Starting with the first line below, reproduce each line exactly until you have included the one bearing "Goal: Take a".

**Material for the task**
══════════════════════════════

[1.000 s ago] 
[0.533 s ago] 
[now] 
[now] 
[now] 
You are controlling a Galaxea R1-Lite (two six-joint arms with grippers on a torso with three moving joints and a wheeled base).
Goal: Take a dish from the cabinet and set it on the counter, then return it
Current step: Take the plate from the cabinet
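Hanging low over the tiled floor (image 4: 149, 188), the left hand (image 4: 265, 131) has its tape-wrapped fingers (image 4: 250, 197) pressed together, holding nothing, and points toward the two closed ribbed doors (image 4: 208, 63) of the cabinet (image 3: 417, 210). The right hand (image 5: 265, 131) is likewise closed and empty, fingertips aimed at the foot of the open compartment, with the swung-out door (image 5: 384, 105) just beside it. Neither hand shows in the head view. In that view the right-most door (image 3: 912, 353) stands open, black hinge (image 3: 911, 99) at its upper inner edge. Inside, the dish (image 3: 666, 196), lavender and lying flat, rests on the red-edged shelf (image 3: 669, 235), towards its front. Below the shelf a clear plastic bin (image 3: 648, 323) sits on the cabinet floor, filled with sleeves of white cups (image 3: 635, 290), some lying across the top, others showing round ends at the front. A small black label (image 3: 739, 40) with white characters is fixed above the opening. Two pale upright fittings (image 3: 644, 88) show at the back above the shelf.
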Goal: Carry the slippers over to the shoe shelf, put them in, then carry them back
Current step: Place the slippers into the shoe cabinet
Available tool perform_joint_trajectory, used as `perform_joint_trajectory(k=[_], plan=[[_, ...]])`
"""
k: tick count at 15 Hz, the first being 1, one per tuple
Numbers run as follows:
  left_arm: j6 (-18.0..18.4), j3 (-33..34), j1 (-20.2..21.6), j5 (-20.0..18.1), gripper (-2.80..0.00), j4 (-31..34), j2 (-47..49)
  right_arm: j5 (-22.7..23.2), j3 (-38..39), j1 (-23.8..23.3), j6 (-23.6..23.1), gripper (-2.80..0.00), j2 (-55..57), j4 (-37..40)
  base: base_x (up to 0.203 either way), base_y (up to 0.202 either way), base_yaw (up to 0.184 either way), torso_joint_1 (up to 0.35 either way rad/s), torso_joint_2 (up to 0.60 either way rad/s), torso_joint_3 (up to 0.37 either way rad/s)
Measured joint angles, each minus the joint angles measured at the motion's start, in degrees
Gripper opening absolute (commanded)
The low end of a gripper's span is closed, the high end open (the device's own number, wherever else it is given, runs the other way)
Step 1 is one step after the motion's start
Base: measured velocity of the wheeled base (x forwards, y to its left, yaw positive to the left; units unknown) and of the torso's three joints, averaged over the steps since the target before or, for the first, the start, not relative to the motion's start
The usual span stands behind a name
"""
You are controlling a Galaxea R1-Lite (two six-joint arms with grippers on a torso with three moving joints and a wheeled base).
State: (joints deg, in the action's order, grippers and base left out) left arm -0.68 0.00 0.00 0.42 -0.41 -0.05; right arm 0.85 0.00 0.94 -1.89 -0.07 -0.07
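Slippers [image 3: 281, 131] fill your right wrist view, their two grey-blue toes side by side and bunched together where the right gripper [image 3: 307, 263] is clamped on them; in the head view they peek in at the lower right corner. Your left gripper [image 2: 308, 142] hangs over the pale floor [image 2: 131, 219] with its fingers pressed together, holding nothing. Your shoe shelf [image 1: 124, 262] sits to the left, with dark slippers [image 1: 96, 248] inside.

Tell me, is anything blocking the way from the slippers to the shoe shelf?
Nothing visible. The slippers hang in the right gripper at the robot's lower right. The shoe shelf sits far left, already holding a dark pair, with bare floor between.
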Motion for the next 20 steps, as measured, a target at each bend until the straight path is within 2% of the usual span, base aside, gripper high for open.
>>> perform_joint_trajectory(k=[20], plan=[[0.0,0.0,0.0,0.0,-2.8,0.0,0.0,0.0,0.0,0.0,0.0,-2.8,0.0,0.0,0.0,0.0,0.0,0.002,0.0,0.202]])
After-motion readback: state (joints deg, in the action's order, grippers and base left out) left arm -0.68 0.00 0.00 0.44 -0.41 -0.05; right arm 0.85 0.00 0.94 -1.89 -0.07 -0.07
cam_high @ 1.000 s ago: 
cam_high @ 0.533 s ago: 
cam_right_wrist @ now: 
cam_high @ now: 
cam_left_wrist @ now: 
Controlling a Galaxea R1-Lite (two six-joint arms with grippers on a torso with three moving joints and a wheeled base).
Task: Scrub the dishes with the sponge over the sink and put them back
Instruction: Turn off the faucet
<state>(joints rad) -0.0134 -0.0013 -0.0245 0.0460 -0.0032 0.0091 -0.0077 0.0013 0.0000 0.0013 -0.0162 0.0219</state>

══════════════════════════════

**Written solution**
[1.000 s ago] 
[0.533 s ago] 
[now] 
[now] 
[now] 
You are controlling a Galaxea R1-Lite (two six-joint arms with grippers on a torso with three moving joints and a wheeled base).
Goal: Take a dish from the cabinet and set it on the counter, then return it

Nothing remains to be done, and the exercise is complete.